• [TASK TO CARRY OUT]:
After reading the data below, copy out every line that contains the word "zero".

Items listed in a dataset
************
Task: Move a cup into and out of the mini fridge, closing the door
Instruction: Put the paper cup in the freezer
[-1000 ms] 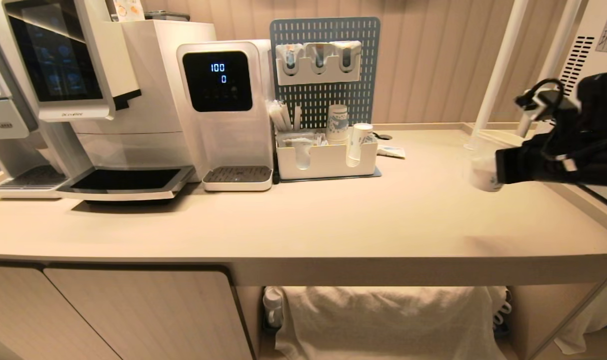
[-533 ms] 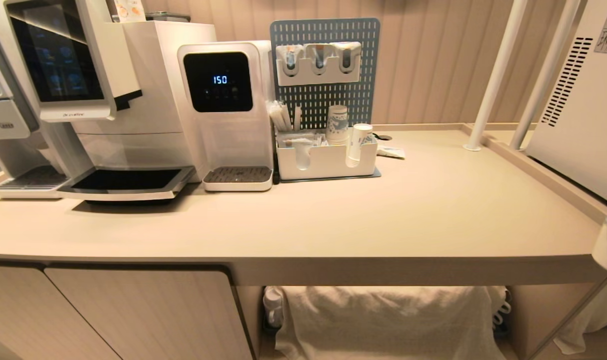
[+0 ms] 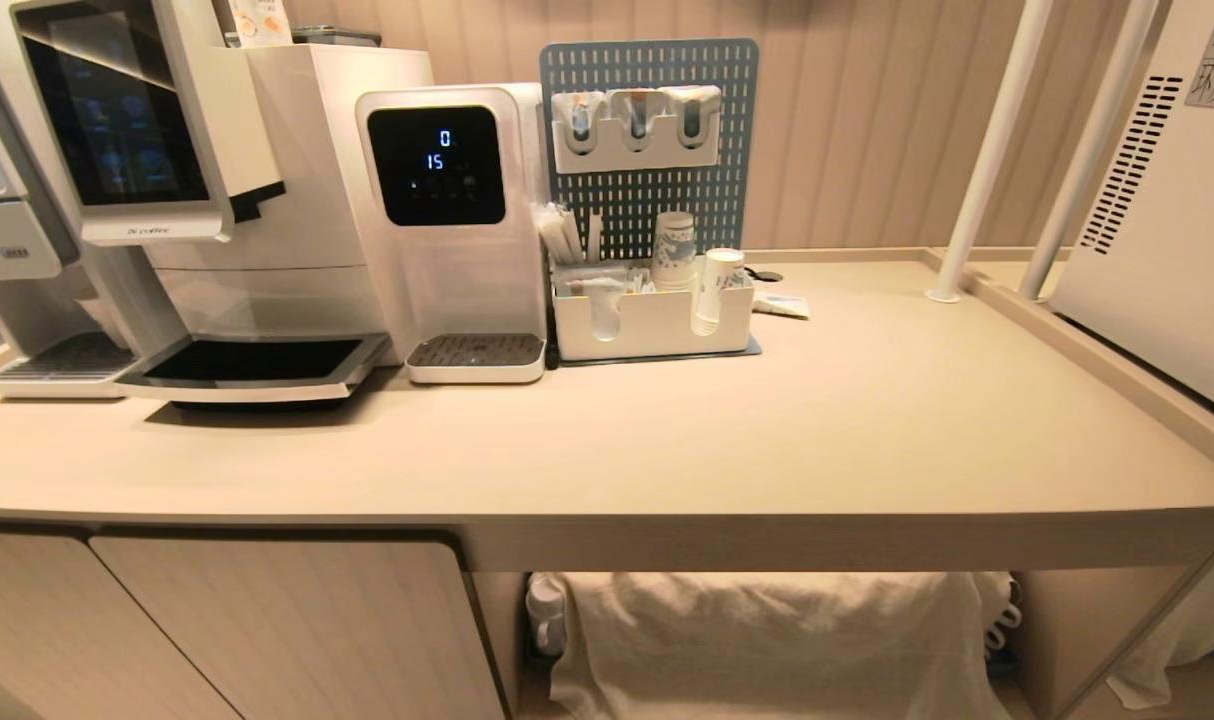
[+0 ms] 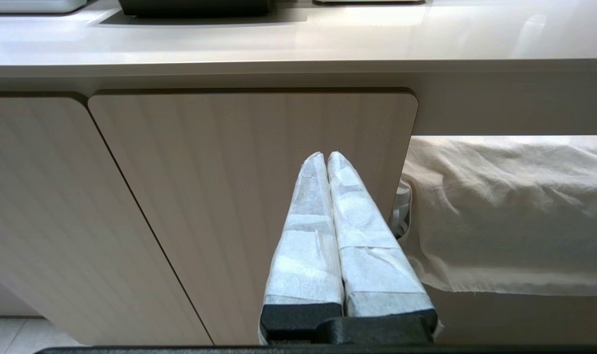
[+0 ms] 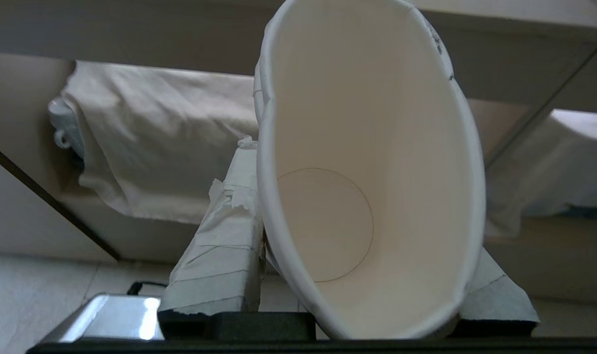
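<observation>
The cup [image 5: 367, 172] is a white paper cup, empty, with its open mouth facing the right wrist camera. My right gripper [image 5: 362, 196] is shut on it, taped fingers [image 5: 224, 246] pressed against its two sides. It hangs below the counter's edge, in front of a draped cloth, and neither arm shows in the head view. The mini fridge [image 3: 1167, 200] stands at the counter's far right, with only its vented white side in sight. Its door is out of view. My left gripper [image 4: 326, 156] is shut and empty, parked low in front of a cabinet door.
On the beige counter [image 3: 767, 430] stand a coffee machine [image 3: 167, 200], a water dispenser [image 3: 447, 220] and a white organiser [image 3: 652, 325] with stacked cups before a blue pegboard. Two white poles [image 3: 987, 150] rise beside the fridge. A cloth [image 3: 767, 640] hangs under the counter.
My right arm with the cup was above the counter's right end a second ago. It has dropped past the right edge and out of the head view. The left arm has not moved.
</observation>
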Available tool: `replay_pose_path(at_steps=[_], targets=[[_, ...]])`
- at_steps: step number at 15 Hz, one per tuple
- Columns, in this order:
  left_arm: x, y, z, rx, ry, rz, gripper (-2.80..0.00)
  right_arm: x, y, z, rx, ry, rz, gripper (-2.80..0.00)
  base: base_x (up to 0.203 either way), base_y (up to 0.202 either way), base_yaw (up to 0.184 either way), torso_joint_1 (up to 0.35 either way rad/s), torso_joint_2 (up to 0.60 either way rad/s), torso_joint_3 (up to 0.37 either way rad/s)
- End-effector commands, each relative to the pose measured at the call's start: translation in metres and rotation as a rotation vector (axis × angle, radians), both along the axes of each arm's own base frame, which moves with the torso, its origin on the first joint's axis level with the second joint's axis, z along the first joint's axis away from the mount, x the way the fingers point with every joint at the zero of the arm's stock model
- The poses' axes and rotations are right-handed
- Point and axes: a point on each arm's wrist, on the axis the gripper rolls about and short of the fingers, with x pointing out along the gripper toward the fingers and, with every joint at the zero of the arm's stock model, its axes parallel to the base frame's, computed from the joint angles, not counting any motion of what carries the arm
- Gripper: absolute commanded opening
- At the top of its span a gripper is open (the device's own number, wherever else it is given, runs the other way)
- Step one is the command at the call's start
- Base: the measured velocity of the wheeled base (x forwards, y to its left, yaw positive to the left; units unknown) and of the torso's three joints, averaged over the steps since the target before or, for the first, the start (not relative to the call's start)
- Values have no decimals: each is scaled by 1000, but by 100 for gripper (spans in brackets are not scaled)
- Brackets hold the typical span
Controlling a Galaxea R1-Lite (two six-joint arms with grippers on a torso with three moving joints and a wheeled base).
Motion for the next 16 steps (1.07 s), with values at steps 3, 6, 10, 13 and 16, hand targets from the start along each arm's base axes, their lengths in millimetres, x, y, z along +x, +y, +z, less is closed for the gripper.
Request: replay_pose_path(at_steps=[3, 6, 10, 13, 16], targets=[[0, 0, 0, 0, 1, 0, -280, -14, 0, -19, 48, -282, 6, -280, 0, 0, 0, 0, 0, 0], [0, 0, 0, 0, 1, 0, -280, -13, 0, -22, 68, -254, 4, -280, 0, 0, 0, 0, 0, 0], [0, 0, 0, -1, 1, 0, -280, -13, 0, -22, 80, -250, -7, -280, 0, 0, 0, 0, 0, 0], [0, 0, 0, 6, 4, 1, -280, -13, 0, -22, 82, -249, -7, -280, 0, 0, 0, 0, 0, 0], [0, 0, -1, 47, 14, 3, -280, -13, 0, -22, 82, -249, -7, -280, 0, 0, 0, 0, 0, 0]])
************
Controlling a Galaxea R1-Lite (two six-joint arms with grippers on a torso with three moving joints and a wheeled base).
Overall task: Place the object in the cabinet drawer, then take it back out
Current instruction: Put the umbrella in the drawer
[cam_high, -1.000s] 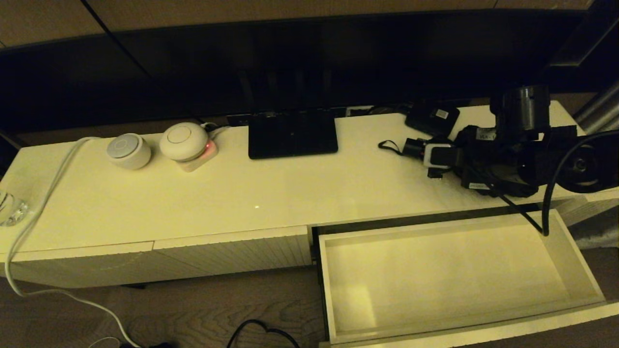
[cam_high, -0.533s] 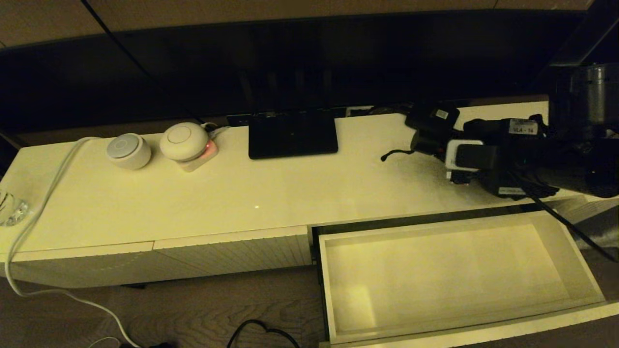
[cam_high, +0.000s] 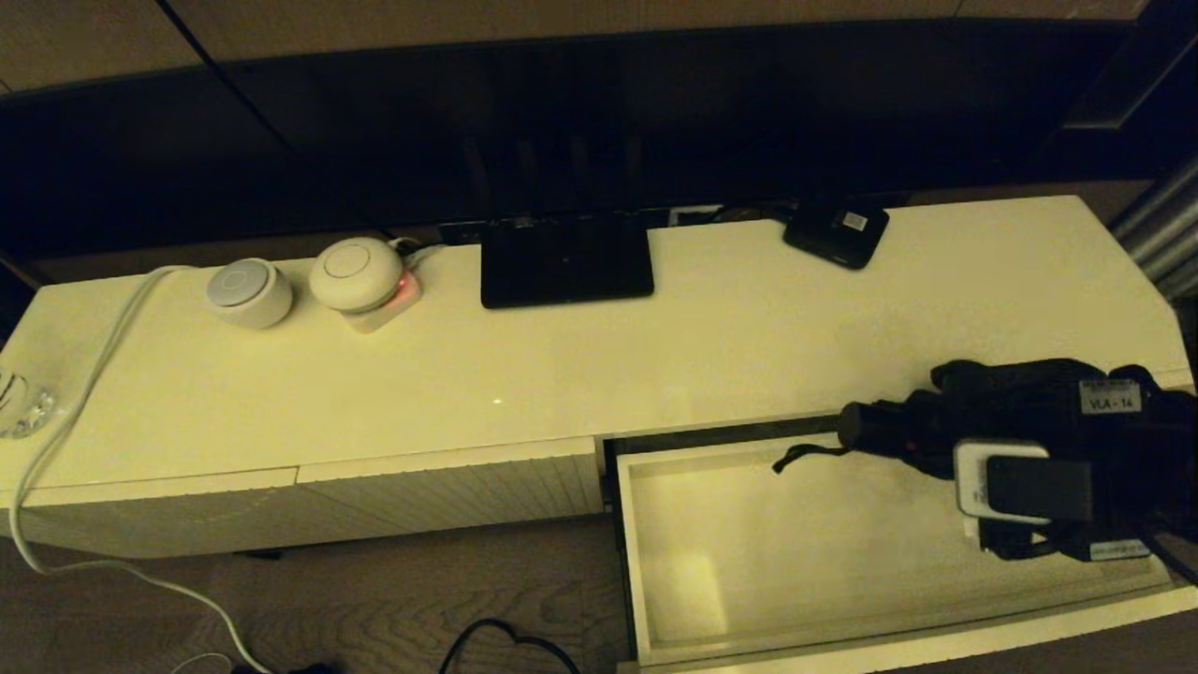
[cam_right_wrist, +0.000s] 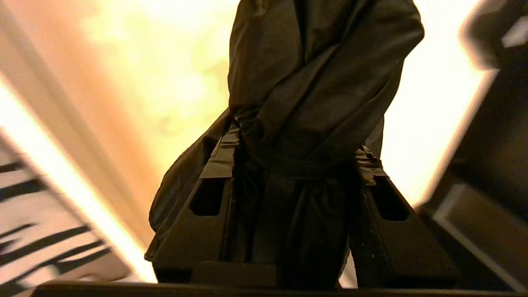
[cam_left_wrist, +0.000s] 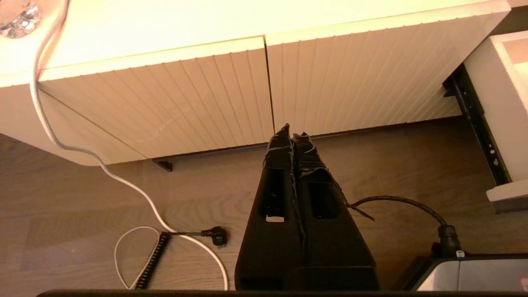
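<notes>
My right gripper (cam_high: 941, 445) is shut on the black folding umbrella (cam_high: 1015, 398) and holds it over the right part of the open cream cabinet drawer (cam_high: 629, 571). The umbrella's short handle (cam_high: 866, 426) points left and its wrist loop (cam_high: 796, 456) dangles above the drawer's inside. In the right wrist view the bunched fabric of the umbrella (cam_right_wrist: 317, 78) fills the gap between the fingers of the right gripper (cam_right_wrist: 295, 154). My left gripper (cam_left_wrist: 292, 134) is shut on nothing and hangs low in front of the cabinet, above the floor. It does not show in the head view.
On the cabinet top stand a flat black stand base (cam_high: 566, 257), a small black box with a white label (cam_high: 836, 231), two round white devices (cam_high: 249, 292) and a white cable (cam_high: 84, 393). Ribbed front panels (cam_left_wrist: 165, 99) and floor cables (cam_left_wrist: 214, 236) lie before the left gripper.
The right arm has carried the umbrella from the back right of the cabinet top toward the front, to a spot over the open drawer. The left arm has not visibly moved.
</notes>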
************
• [ANSWER SECTION]:
- End-effector commands, each relative to the pose measured at the call's start: translation in metres and rotation as a rotation vector (axis × angle, radians), both along the axes of each arm's own base frame, which moves with the torso, its origin on the first joint's axis level with the second joint's axis, z along the first joint's axis away from the mount, x the way the fingers point with every joint at the zero of the arm's stock model
- Point and axes: a point on each arm's wrist, on the axis the gripper rolls about and short of the fingers, with x pointing out along the gripper toward the fingers and, with every joint at the zero of the arm's stock model, its axes parallel to the base frame's, computed from the joint angles, not counting any motion of what carries the arm

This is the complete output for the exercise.